• Task item:
Restate every record exactly as it is written, while omitting the pictures it holds.

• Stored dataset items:
Segment Open

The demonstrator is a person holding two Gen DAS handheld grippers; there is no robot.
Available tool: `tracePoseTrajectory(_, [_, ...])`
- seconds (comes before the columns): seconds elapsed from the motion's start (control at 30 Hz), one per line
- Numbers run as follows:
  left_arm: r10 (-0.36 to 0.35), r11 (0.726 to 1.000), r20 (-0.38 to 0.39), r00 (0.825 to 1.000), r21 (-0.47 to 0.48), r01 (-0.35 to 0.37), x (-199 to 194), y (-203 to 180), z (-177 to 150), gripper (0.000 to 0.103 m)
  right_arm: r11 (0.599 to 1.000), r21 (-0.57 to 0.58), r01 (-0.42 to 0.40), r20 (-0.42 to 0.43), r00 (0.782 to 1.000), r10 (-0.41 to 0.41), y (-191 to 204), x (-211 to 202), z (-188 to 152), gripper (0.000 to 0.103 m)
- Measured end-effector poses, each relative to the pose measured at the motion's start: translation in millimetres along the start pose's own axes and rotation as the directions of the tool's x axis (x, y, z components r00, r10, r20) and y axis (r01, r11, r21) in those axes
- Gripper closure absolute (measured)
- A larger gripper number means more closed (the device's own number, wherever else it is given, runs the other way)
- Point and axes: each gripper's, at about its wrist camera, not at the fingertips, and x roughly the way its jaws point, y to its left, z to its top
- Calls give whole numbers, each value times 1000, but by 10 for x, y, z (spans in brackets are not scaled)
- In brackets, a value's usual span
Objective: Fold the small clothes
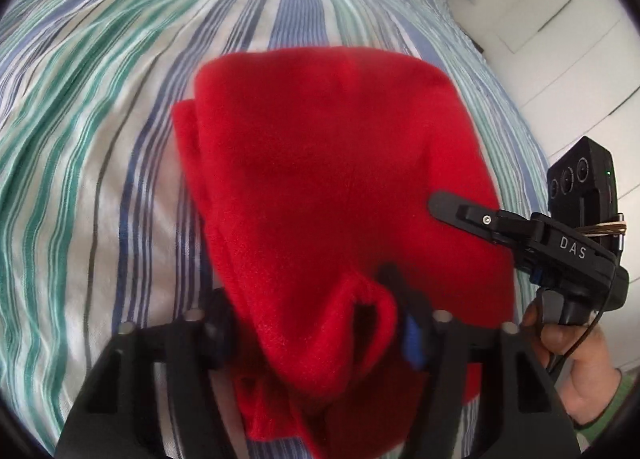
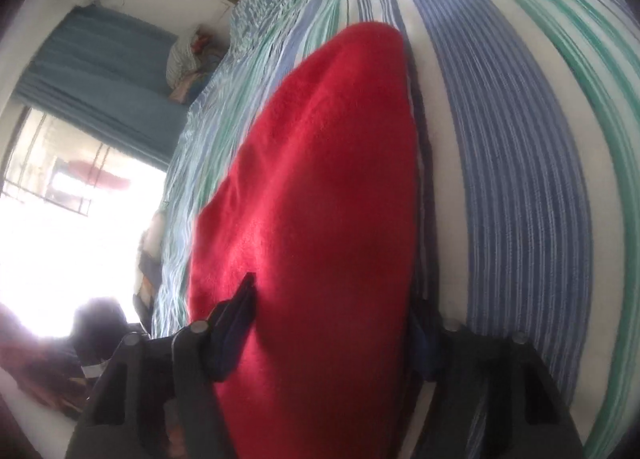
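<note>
Both tongs pinch the near edge of the red fleece garment (image 1: 320, 179) on the striped bed (image 1: 100, 99), the left tongs (image 1: 320, 299) closed on a bunched fold, the right tongs (image 2: 332, 339) astride it, seemingly to carry that edge over.
</note>
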Motion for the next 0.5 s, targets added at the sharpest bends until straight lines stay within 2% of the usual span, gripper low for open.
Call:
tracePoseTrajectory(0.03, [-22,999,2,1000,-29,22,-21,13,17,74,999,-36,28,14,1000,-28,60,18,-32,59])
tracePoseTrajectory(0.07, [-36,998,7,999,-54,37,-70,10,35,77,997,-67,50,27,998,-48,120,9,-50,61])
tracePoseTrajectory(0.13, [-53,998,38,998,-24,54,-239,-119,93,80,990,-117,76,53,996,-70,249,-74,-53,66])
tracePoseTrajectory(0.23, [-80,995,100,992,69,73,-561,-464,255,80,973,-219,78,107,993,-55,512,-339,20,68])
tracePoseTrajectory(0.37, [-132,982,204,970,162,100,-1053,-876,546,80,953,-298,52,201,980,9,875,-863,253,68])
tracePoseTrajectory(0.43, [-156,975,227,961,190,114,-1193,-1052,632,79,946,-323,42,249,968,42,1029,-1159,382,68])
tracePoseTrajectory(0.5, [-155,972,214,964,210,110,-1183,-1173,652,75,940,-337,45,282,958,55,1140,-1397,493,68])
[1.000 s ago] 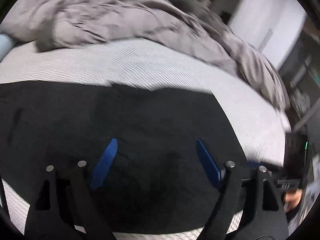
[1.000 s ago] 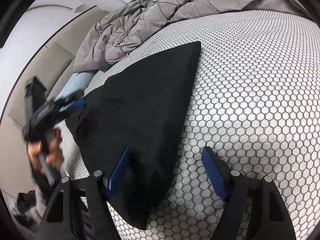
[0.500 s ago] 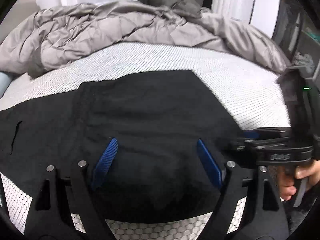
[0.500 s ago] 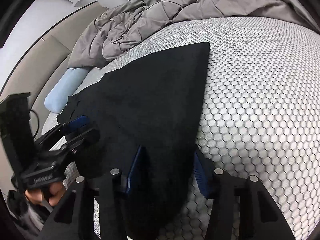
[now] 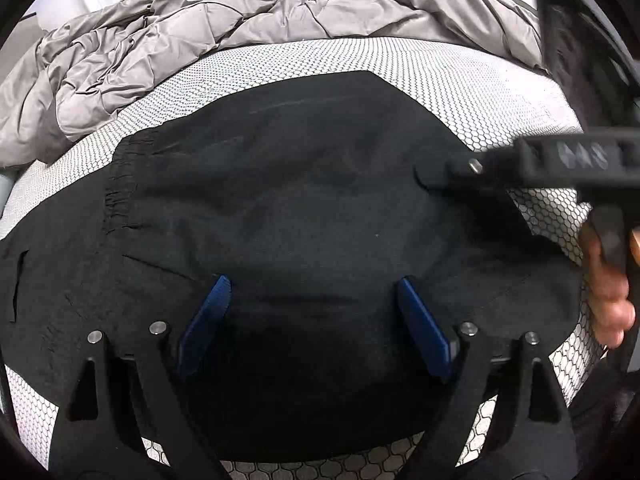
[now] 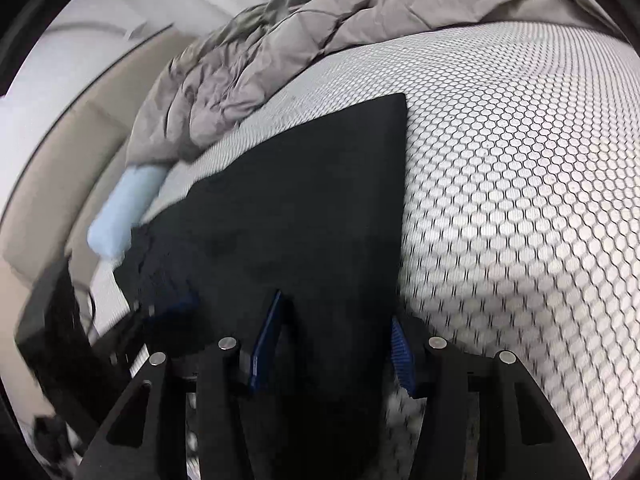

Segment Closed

• Result of the exercise:
The demonstrator is a person holding two Gen DAS handheld grippers; there is no robot.
Available tool: `tracePoseTrajectory(_, [_, ...])`
- seconds (comes before the columns): seconds elapsed from the motion's start (control at 30 Hz), one per line
- Numbers run as follows:
  left_arm: r10 (-0.36 to 0.35), r11 (0.726 to 1.000), r20 (-0.38 to 0.39), r00 (0.825 to 1.000), r21 (-0.47 to 0.48), r01 (-0.35 to 0.37), x (-199 to 194), y (-203 to 180), z (-177 to 150), gripper (0.000 to 0.103 m)
  right_arm: r11 (0.599 to 1.000), r21 (-0.57 to 0.58), r01 (-0.42 to 0.40), r20 (-0.42 to 0.43), r00 (0.782 to 1.000), r10 (-0.41 to 0.41), y (-191 to 204), x (-211 to 202), z (-188 to 152), gripper (0.000 to 0.103 m)
- Measured end-effector poses, each relative to the pose measured at the motion's start: translation in millimetres along the start pose's own axes and rotation as the directions of the tool's x axis (x, y, z components r00, r10, r20) and y axis (r01, r11, r21) in those axes
- Gripper closure absolute (measured)
- A larger gripper number means more closed (the device's own number, wherever else it is given, runs the other way)
- Point and axes: each gripper's, at about its wrist camera, not at the fingertips, and x roughly the way its jaws point, y to its left, z to its top
- Calls give whole numbers, each value times 1000, but by 10 for x, y, z (spans in brackets are not scaled)
- In brackets, a value's usual span
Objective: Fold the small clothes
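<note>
Both tongs pinch the near edge of the red fleece garment (image 1: 320, 179) on the striped bed (image 1: 100, 99), the left tongs (image 1: 320, 299) closed on a bunched fold, the right tongs (image 2: 332, 339) astride it, seemingly to carry that edge over.
</note>
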Motion for the next 0.5 s, targets added at the sharpest bends until straight lines stay within 2% of the usual span, gripper low for open.
Call:
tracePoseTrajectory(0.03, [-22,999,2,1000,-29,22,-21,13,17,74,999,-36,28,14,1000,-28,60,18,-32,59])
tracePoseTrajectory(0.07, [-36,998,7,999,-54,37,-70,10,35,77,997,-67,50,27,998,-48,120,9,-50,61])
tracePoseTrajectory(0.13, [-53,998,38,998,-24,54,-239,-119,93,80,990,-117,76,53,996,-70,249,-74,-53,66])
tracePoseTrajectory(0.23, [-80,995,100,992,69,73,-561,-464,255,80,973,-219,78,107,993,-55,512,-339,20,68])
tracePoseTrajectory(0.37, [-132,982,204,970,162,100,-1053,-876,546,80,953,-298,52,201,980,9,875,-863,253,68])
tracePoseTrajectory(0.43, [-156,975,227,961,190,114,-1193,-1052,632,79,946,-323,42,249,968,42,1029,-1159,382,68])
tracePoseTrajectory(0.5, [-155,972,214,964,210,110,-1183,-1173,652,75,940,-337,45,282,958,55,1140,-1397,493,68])
[1.000 s ago] 
[1.000 s ago] 
[0.500 s ago] 
[0.500 s ago] 
[now] 
[now] 

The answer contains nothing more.